→ ASSIGNMENT
Your answer should consist of the line holding "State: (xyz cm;" and all lines after it to the end of the material, copied exactly.

→ RECORDS SUPPLIED
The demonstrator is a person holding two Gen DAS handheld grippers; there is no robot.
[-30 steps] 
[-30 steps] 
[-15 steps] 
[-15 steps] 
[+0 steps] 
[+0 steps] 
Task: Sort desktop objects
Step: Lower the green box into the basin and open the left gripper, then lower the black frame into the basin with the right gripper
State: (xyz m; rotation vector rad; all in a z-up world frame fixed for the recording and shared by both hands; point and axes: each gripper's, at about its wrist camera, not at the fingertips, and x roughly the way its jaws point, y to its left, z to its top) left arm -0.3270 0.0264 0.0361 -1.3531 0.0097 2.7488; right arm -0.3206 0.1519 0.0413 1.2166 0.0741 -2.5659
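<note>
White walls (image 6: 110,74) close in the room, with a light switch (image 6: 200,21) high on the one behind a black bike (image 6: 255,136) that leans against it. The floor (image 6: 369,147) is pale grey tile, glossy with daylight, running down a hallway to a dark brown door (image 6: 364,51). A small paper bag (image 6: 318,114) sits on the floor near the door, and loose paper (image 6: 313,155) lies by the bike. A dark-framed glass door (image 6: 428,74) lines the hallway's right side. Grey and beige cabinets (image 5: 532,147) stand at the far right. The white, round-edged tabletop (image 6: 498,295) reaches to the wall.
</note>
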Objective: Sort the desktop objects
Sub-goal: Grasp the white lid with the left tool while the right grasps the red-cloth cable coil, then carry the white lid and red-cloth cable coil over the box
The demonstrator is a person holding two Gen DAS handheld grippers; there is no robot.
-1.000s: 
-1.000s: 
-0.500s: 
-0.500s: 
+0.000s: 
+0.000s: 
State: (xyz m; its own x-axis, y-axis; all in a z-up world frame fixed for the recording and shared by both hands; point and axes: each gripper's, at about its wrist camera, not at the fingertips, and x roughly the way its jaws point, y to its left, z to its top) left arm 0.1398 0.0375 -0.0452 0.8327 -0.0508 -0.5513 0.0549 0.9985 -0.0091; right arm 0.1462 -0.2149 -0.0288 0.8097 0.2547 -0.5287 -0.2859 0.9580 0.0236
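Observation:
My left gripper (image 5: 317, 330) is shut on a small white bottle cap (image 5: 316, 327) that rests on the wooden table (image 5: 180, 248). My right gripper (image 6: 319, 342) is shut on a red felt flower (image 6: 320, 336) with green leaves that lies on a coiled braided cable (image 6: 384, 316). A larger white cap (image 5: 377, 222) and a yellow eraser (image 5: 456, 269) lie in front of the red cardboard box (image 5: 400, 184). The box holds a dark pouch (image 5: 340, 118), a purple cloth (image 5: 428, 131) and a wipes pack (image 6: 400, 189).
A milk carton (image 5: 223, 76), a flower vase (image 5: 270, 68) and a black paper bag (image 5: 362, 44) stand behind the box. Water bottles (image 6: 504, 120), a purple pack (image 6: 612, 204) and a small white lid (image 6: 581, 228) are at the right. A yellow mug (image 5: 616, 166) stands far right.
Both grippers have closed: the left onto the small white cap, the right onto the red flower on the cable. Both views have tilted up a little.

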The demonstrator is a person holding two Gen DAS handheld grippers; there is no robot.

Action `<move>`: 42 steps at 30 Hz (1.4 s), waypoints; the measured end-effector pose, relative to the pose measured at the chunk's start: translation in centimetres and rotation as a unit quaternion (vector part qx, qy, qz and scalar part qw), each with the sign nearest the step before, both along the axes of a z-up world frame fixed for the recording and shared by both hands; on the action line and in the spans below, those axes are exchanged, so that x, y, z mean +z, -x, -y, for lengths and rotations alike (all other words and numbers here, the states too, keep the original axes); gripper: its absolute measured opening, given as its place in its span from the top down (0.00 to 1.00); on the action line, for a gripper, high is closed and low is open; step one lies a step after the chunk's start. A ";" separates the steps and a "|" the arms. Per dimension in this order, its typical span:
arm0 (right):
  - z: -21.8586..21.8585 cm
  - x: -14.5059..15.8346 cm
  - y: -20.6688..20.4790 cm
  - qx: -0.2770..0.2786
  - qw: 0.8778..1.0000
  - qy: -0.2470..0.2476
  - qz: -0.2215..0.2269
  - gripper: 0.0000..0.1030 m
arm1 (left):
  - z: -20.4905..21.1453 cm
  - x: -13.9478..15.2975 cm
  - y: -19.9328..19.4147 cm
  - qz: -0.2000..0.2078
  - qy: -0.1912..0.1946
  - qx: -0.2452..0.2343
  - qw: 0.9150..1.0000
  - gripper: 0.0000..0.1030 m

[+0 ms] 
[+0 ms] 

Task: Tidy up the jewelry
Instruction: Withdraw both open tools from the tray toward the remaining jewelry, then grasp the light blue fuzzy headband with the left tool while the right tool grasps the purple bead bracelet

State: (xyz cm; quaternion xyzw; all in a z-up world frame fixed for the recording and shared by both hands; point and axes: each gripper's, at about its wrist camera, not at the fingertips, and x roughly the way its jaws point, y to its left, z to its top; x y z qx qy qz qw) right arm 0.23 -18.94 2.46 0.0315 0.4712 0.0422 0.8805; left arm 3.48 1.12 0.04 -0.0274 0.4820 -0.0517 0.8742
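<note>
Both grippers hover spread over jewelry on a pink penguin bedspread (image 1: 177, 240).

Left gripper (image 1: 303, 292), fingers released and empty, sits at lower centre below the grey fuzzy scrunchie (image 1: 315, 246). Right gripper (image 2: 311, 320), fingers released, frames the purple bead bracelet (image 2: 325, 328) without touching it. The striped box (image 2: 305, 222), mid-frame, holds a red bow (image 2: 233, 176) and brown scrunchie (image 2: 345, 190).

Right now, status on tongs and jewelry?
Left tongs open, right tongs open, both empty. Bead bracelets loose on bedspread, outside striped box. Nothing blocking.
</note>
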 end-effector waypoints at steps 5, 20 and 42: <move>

→ RESPONSE TO THE TASK
State: (xyz cm; quaternion xyzw; all in a z-up world frame fixed for the recording and shared by both hands; point and axes: each gripper's, at about its wrist camera, not at the fingertips, and x roughly the way its jaws point, y to its left, z to its top; x y z qx qy qz qw) right arm 0.23 -18.94 2.46 0.0315 0.4712 0.0422 0.8805; left arm 3.48 1.12 0.04 -0.0274 0.4820 -0.0517 0.8742
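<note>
Both grippers hover spread over jewelry on a pink penguin bedspread (image 1: 177, 240).

Left gripper (image 1: 303, 292), fingers released and empty, sits at lower centre below the grey fuzzy scrunchie (image 1: 315, 246). Right gripper (image 2: 311, 320), fingers released, frames the purple bead bracelet (image 2: 325, 328) without touching it. The striped box (image 2: 305, 222), mid-frame, holds a red bow (image 2: 233, 176) and brown scrunchie (image 2: 345, 190).

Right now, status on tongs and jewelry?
Left tongs open, right tongs open, both empty. Bead bracelets loose on bedspread, outside striped box. Nothing blocking.
</note>
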 end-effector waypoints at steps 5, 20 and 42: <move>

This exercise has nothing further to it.